Нгат сжался и понуро вышел. Тхат недовольно взглянул на Тиепа.

– Это ты чересчур, Тиеп. Среди народа живем, а церковные хоры и оркестры – дело для деревни обычное. Зря ты так!

Тиеп вспылил:

– Ты думаешь, их появление у комитета – не издевка, не хулиганская демонстрация? Прикинь, сколько донгов они вытянули у крестьян на инструменты, сколько на самом деле истратили и сколько прикарманили! Нет, с такими еще строже надо!

Он задумался на минуту, потом с силой хлопнул себя по колену.

– Эти ловкачи не просто хулиганы, они еще и провокаторы! Вот ты поговорил с Нгатом и тем самым вроде бы признал право их на существование, а им только того и надо! Подцепили они нас, как рыбу на крючок!

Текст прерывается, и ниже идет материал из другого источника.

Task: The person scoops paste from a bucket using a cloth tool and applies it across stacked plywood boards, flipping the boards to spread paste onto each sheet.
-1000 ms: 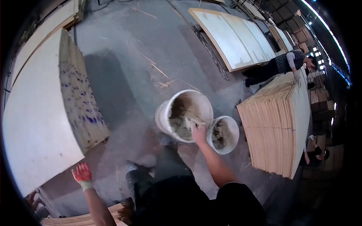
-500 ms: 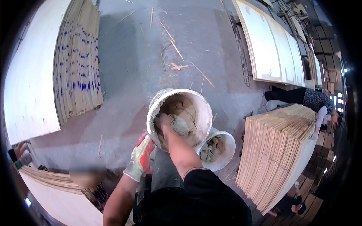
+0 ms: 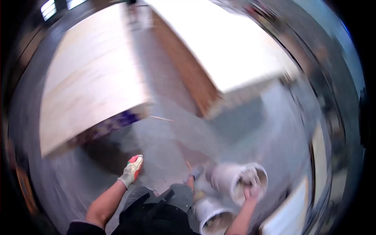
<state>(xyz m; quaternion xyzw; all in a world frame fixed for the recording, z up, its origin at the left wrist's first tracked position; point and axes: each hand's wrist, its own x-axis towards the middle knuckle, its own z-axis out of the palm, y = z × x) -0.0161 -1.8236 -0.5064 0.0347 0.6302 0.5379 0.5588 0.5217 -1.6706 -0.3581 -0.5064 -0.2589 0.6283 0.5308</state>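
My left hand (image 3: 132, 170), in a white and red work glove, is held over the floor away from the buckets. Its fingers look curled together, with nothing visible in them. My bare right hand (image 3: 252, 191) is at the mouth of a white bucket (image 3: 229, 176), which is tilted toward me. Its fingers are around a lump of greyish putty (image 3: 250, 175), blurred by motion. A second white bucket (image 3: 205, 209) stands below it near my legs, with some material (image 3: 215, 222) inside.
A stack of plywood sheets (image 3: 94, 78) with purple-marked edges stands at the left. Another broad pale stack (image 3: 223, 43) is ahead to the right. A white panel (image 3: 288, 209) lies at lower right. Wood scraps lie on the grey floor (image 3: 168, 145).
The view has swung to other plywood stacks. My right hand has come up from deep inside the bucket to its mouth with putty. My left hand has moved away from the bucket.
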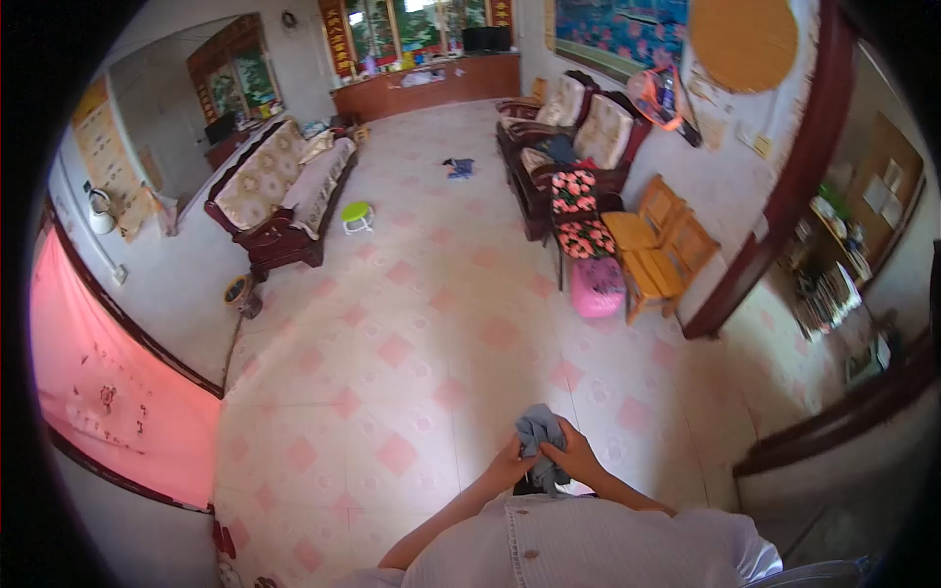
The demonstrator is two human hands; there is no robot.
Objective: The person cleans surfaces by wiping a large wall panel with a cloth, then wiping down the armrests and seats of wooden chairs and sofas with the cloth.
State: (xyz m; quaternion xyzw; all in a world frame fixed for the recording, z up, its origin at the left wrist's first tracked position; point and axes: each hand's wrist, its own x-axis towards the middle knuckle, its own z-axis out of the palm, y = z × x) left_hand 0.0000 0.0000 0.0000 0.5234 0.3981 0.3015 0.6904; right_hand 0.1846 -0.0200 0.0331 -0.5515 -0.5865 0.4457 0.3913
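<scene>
A crumpled grey cloth (pixel 539 425) is bunched up in front of my body, part of it hanging down between my hands. My left hand (pixel 510 465) grips its left side, fingers closed on the fabric. On the other side my right hand (pixel 573 455) pinches the same cloth, thumb pressed in toward the middle. Whether the cloth is a rag or a garment cannot be made out. Something dark shows just below it, near the hem of my light shirt (pixel 588 534).
Ahead, a dark blue cloth (pixel 458 168) lies on the tiled floor (pixel 392 343). A green-topped stool (pixel 358 212) stands by the left sofa (pixel 265 191). To the right are wooden chairs (pixel 659 260), a pink bin (pixel 597 289) and a dark door frame (pixel 760 235). A pink curtain (pixel 113 382) hangs left.
</scene>
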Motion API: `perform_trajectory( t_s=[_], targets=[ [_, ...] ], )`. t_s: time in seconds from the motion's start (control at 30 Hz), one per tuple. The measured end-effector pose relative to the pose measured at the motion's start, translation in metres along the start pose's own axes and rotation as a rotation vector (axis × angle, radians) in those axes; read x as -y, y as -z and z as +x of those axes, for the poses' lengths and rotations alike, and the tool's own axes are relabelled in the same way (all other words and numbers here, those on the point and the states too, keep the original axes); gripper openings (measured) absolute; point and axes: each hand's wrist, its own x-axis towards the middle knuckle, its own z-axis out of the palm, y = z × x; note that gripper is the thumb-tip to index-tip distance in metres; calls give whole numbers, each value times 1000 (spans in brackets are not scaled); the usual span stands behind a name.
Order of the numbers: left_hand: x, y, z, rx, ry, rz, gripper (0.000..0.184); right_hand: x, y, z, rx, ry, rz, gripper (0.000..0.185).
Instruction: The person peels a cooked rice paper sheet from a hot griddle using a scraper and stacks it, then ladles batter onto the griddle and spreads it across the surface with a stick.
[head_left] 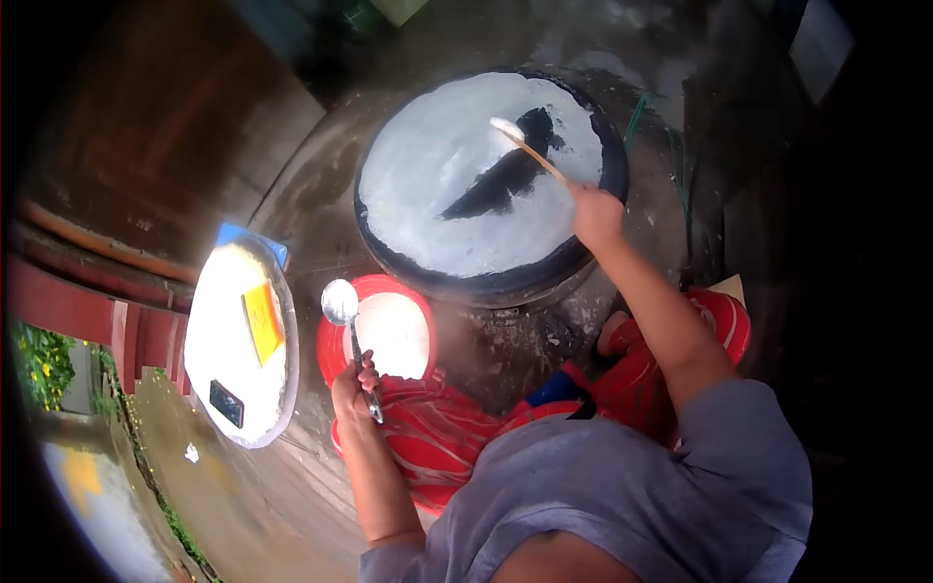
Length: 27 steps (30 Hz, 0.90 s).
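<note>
My right hand point(595, 214) is closed round a wooden-handled spreader point(536, 154). Its white-coated head rests over a large round griddle point(614, 155) with a dark rim. A thin white layer of batter point(418, 175) covers most of the griddle, apart from a long dark bare patch point(496, 185) near the spreader. Lower left, my left hand point(352, 382) grips a metal ladle point(340, 303), its round bowl pointing up and smeared white. Below the ladle stands a red bucket point(328, 340) holding white liquid batter point(394, 335).
On the left is a pale oval surface point(219, 340) with a phone point(226, 403) and a yellow-orange packet point(260, 321) on it. Red patterned fabric point(428, 437) covers my legs beside the bucket. A green cord point(637, 119) hangs right of the griddle.
</note>
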Motion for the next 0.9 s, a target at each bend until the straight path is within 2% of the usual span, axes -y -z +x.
perform_trajectory(
  t_s=[0.1,0.13,0.17,0.23,0.3,0.47,0.53,0.57,0.63,0.7,0.77,0.83,0.87,0.9],
  targets=[
    [-1,2,3,-9,-8,11,35,19,15,-17,171,-242,169,38],
    [0,2,3,-6,-14,-4,35,26,8,-31,175,-181,176,42],
    [0,0,3,-3,-20,-19,35,34,15,-42,122,24,175,39],
    [1,-3,3,-24,-26,-1,35,20,1,-38,52,145,26,34],
    [0,-3,4,4,-12,5,36,-12,-8,-14,-73,52,-108,30],
    [-5,7,9,14,14,5,36,-34,19,3,12,-105,-202,29],
    [-6,7,9,34,0,-17,36,-23,26,-6,206,-360,-9,26],
    [-6,7,10,35,1,-18,36,-32,16,-5,205,-360,-10,26],
    [-6,7,9,56,-6,-26,36,-67,-17,2,44,-304,356,28],
    [-6,8,7,42,6,-11,35,-99,-28,31,96,-403,354,32],
    [-7,4,10,37,31,6,34,-116,-32,46,76,-401,347,30],
    [-8,5,10,38,36,8,34,-115,-12,52,299,-201,333,28],
    [-8,6,10,41,39,1,34,-117,0,50,422,-213,404,29],
    [-8,7,9,42,39,-1,34,-120,17,45,422,-211,403,29]
  ],
)
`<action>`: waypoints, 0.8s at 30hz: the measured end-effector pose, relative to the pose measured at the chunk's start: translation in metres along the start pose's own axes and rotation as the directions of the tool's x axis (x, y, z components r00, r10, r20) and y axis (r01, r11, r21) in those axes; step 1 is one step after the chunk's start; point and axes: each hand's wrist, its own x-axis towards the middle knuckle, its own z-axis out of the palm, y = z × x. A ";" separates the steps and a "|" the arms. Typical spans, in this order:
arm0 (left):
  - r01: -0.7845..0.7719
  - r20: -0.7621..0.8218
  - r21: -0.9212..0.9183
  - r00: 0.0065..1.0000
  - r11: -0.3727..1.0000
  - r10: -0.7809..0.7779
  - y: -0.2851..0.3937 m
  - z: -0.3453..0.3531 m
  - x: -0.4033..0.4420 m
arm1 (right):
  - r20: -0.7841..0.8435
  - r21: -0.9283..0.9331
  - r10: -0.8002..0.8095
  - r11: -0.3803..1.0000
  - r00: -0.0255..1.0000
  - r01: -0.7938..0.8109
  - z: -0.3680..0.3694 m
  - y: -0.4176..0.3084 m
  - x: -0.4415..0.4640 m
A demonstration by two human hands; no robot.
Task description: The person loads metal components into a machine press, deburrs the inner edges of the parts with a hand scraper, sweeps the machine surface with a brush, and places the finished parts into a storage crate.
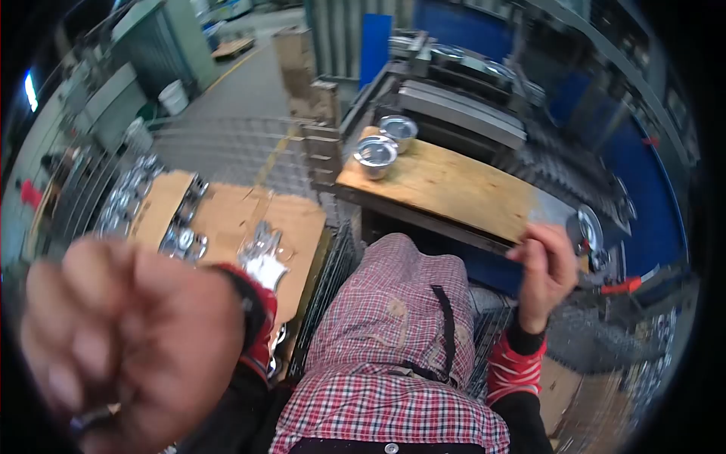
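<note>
My left hand (pixel 136 310) is raised close to the camera at the lower left, large and blurred. Its fingers are curled in; a small shiny bit shows at its lower edge, but I cannot make out what it is. My right hand (pixel 550 268) hovers by the right front end of a wooden board (pixel 454 181), fingers loosely bent and apart, with nothing seen in it. Two round shiny metal cups, a nearer one (pixel 375 157) and a farther one (pixel 398 132), stand side by side on the board's left end. Right of my right hand is a round metal part (pixel 590 229).
A machine with a grey metal bar (pixel 461 113) stands behind the board. At left, a wire-mesh crate (pixel 227 136) holds cardboard (pixel 295 219), shiny metal parts (pixel 184 240) and a crumpled clear-and-white item (pixel 265 265). An orange-red handle (pixel 622 286) sticks out at right.
</note>
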 end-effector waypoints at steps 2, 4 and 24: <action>-0.038 0.266 0.153 0.964 0.988 -0.004 -0.019 -0.023 -0.016 | -0.074 -0.031 -0.042 0.999 0.996 0.040 -0.015 0.004 -0.001; -0.042 0.299 0.265 0.953 0.963 -0.041 -0.027 -0.040 -0.024 | -0.128 -0.074 -0.087 0.994 0.988 0.078 -0.031 0.011 0.002; 0.241 0.350 0.578 0.789 0.779 -0.504 -0.051 -0.131 -0.004 | -0.060 -0.184 -0.402 0.904 0.914 0.385 -0.053 -0.053 0.066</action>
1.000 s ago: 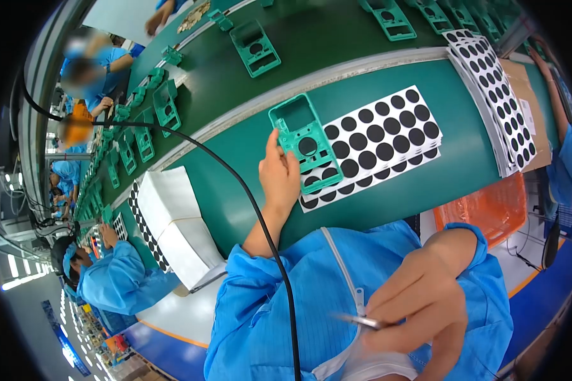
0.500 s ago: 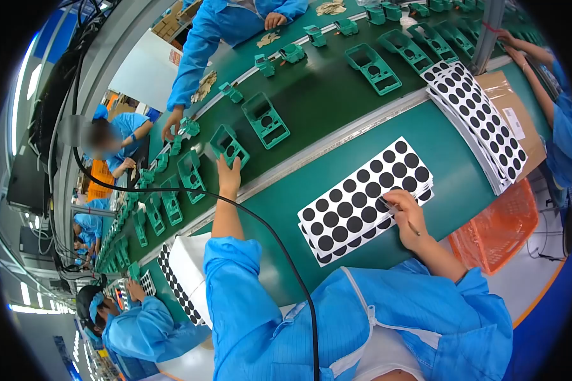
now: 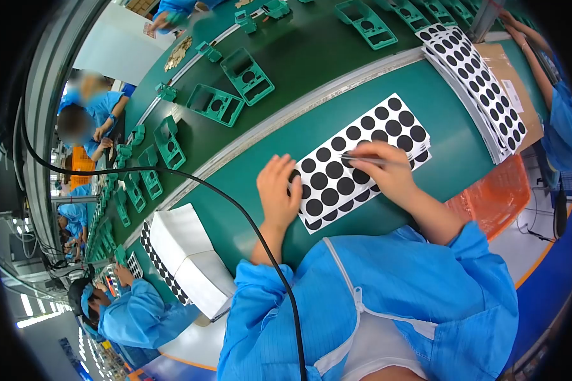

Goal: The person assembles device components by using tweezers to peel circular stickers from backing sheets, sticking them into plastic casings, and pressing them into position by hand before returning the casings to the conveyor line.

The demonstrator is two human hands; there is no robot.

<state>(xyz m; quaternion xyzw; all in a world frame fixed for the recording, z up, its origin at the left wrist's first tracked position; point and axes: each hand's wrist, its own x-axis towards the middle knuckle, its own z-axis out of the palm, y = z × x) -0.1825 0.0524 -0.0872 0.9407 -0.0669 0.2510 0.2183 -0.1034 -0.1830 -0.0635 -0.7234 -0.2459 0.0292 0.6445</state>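
Note:
A stack of white sheets with round black stickers [image 3: 346,185] lies on the green table before me. My right hand [image 3: 391,174] is closed on metal tweezers [image 3: 365,159], their tips low over the dots on the top sheet. At the sheets' left end is my left hand [image 3: 278,190], fingers stretched out and thumb apart, holding nothing. Whether its thumb touches the paper I cannot tell. Beyond the rail, a green plastic housing [image 3: 215,105] lies askew beside another green housing [image 3: 248,76].
A metal rail [image 3: 311,105] divides the table from the strip carrying green parts. More dotted sheets [image 3: 473,82] lie on cardboard at right, white paper [image 3: 190,254] at left. An orange crate [image 3: 496,200] stands below. A black cable [image 3: 235,202] crosses my view. Co-workers sit around.
My left hand has left the green housing and come back to the sheets' left end. That housing now lies turned. My right hand has shifted left over the dots, and the view has moved.

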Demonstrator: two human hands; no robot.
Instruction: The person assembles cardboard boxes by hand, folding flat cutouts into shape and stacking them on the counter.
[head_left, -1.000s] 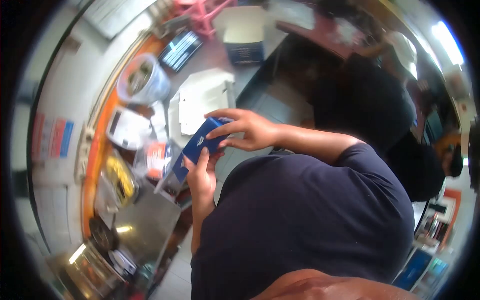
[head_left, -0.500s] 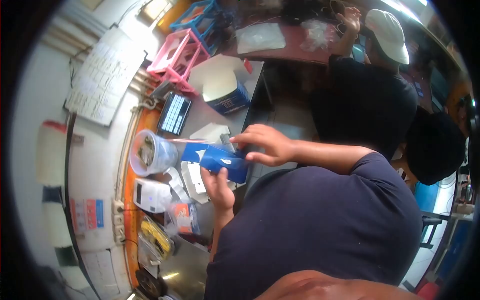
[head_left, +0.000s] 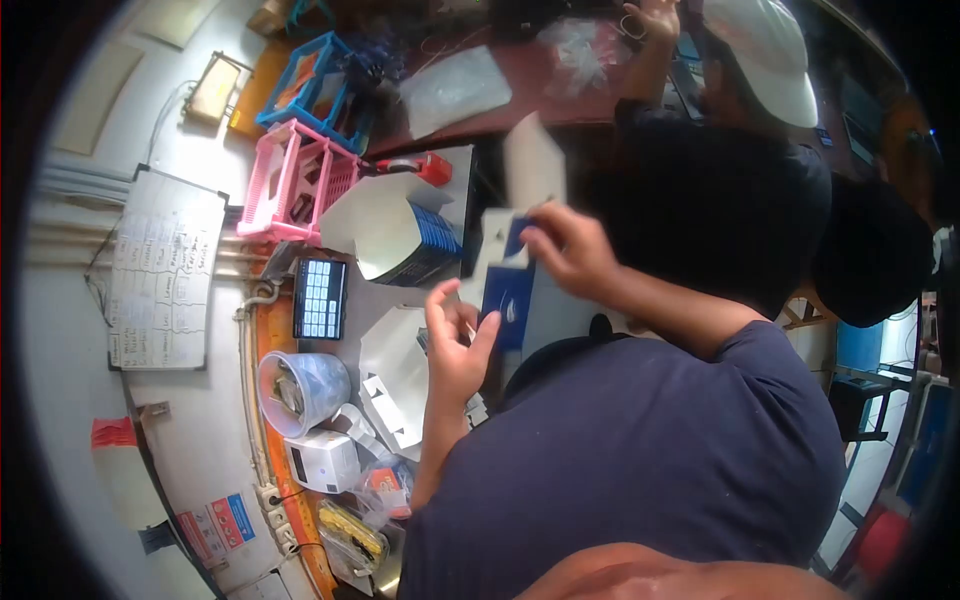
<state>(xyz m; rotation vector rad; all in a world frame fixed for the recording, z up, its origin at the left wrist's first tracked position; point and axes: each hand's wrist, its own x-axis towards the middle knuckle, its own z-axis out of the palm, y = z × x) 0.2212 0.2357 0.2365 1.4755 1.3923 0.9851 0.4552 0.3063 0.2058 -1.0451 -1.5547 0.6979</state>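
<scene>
A small blue box (head_left: 507, 305) with a white mark is held up in front of the body, its top flap raised. My left hand (head_left: 460, 345) has its thumb on the lower part of the box and its other fingers curled at the side. At the upper end, my right hand (head_left: 572, 250) pinches the blue flap. A pale sheet or flap (head_left: 535, 165) stands up behind the box; whether it is joined to it I cannot tell. Beneath, a white opened carton (head_left: 395, 385) rests on the metal table.
Beyond the table are a larger box (head_left: 400, 235), pink rack (head_left: 290, 185), blue rack (head_left: 310, 85) and tablet (head_left: 320, 300). A bin (head_left: 322, 390) and white device (head_left: 323, 461) stand at the left. A co-worker in a white cap (head_left: 765, 60) sits ahead.
The view has swung toward the far end of the table. The blue box has turned upright, its end flap is lifted, and my right hand has moved onto that flap.
</scene>
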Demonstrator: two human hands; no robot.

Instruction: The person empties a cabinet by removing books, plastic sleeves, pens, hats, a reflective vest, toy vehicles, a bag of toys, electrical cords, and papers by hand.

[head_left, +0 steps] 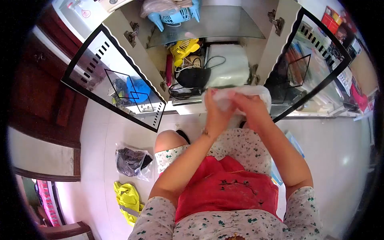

Тхат вынужден был согласиться с доводами Тиепа, однако, шагая домой, он вспоминал этот разговор, и досада на Тиепа переходила в злость: Тиеп все чаще показывает свое превосходство, особенно при решении сложных, запутанных вопросов, тем самым подрывая его, Тхата, авторитет, словно намекает, что Тхат уже ни на что не способен, никому не нужен!..

Жены дома не оказалось, дочери тоже. Тхат невесело оглядел мрачные, словно брошенные людьми, комнаты и тяжело вздохнул. Подошел к шкафу, чтобы сменить одежду. Сунул ключ в замочную скважину – и крякнул от удивления: ключ не поворачивался! Через стекло было видно, что одежда, посуда не тронуты, не хватало только коробочки, в которой хранилась записная книжка и, самое главное, талоны на ткань для членов кооператива. Эти талоны на двести метров материи он получил дополнительно только вчера и не успел раздать крестьянам. Тхат растерянно оглядел комнату. «Чтоб руки отсохли у негодяя, который позарился на общественное добро!..» Не зная, что делать, он как был в грязной одежде, ничком бросился на кровать. Вдруг голову сдавило, словно обручем, сердце отчаянно заколотилось, будто он только что залез на высокую гору. «До каких же пор будут водиться среди нас воры и всякая сволочь, от которых нет житья порядочным людям? – спрашивал себя Тхат, обхватив руками раскалывавшуюся от боли голову. – А может, жена или дочь взяли талоны? Но зачем тогда ломать замок? И потом, нет у них денег, чтобы выкупить ткань. А что, если они кому-то продали талоны? Опять-таки зачем? Получить по ним ткань все равно не удастся…

Напрасно Тхат ломал голову над загадкой, ответа на нее не было. Усталость все сильнее наваливалась на него. Сколько раз говорил Тиеп: бдительность, бдительность и еще раз бдительность. Тхат встал было, чтобы пойти к Тиепу за советом, но в нерешительности остановился: только что они едва не поссорились из-за оркестра, а пропажа талонов еще раз докажет правоту Тиепа. Кто его знает, возьмет да и сообщит в партийную организацию, а там разговор короткий – сразу наложат взыскание. И Тхат снова повалился на кровать, натянул на голову одеяло и вдруг понял, что заболел. С улицы, словно в унисон его состоянию, донеслись тоскливые завывания фисгармонии.